[Assigned task]
List all lines in the material below that contain "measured".

[Data segment]
• • • • • • •

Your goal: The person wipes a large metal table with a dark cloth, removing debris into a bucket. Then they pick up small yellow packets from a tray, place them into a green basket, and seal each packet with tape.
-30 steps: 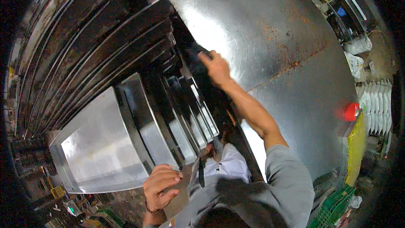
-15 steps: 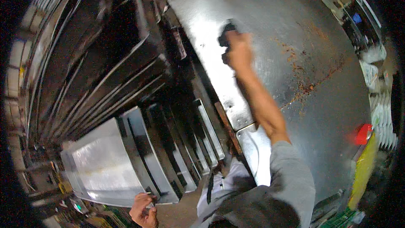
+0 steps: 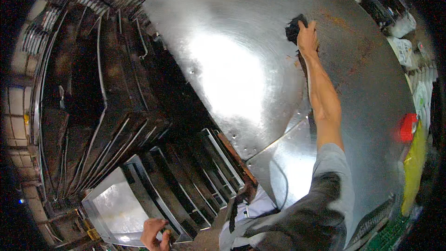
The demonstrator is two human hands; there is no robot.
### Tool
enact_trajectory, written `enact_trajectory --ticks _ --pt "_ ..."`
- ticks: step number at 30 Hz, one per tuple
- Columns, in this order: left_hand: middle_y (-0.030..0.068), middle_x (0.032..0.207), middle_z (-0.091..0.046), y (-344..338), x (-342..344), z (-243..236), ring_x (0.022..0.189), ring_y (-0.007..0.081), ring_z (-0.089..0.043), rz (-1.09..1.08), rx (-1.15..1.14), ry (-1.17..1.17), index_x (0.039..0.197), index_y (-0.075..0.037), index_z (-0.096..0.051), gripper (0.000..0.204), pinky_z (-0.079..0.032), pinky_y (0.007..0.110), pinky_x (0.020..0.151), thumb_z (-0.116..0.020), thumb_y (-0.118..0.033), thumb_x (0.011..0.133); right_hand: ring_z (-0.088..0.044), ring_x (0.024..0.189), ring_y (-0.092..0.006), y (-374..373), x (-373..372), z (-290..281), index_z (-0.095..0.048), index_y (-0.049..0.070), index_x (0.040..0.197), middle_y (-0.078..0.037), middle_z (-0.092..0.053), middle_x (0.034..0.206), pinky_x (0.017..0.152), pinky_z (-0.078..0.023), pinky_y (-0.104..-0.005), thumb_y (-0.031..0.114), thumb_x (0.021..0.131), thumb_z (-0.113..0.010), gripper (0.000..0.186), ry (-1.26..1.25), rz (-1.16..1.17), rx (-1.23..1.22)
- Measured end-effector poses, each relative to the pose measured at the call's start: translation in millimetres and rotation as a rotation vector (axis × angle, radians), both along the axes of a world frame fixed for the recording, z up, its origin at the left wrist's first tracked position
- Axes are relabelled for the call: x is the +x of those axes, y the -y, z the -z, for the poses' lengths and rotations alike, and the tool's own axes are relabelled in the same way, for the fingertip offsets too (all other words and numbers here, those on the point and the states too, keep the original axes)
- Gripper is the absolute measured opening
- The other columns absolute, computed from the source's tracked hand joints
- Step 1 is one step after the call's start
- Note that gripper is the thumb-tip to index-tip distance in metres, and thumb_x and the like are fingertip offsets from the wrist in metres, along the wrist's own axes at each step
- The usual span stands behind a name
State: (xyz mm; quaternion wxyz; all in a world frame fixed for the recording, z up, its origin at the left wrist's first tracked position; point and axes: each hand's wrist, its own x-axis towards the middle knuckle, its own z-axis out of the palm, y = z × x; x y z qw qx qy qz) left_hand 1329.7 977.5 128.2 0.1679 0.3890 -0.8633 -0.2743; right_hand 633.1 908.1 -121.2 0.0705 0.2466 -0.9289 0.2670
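In my right hand (image 3: 307,41) is a bunched black cloth (image 3: 293,29), pressed against the broad grey metal tabletop (image 3: 223,14). My right arm reaches far forward across this sheet. Just right of the hand, orange-brown rust-like residue (image 3: 341,21) marks the metal. Low at the left, my left hand (image 3: 155,234) has its fingers loosely curled, the thumb apart from them, and nothing shows between them. It is beside the corner of a shiny metal tray (image 3: 118,204); whether it touches the tray is unclear.
Dark metal racks (image 3: 79,88) with thin edges stand left of the tabletop. Several metal shelf edges (image 3: 200,190) lie close to my legs. Along the right rim are a red object (image 3: 408,127), a yellow bag-like item (image 3: 413,172) and white packages (image 3: 400,51).
My right hand has slid rightward with the black cloth, from the bright left edge toward the brown residue, which looks fainter now. My left hand stays near the tray corner. The view has shifted.
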Motion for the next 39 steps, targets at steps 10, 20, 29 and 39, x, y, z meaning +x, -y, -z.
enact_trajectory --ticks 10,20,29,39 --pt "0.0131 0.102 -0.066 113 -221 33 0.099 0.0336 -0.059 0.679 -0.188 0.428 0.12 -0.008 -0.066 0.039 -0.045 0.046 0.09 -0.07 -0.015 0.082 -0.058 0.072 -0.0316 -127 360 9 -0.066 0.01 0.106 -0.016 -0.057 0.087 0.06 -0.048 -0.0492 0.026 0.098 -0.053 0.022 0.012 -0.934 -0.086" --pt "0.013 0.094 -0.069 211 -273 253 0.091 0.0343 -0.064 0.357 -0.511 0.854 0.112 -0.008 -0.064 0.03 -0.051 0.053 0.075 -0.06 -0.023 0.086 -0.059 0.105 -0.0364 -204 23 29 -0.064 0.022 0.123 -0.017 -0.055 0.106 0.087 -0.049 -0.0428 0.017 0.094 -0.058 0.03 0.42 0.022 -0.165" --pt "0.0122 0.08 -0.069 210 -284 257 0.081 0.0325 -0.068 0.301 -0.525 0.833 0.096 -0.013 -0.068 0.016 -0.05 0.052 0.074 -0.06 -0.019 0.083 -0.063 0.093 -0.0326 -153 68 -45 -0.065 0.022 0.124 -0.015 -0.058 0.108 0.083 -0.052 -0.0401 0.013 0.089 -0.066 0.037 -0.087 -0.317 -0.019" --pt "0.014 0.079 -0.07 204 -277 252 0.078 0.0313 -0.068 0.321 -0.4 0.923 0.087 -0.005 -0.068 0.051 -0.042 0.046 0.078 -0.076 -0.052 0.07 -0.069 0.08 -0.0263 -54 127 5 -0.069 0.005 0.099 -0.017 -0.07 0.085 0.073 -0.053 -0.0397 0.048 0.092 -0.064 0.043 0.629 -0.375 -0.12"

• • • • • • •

[Output for this task]
- Measured end-effector poses, each relative to the pose measured at the call's start: translation in millimetres and rotation as a rotation vector (axis × angle, radians), both along the axes of a world frame fixed for the recording, z up, its origin at the left wrist's first tracked position
- Gripper is the absolute measured opening

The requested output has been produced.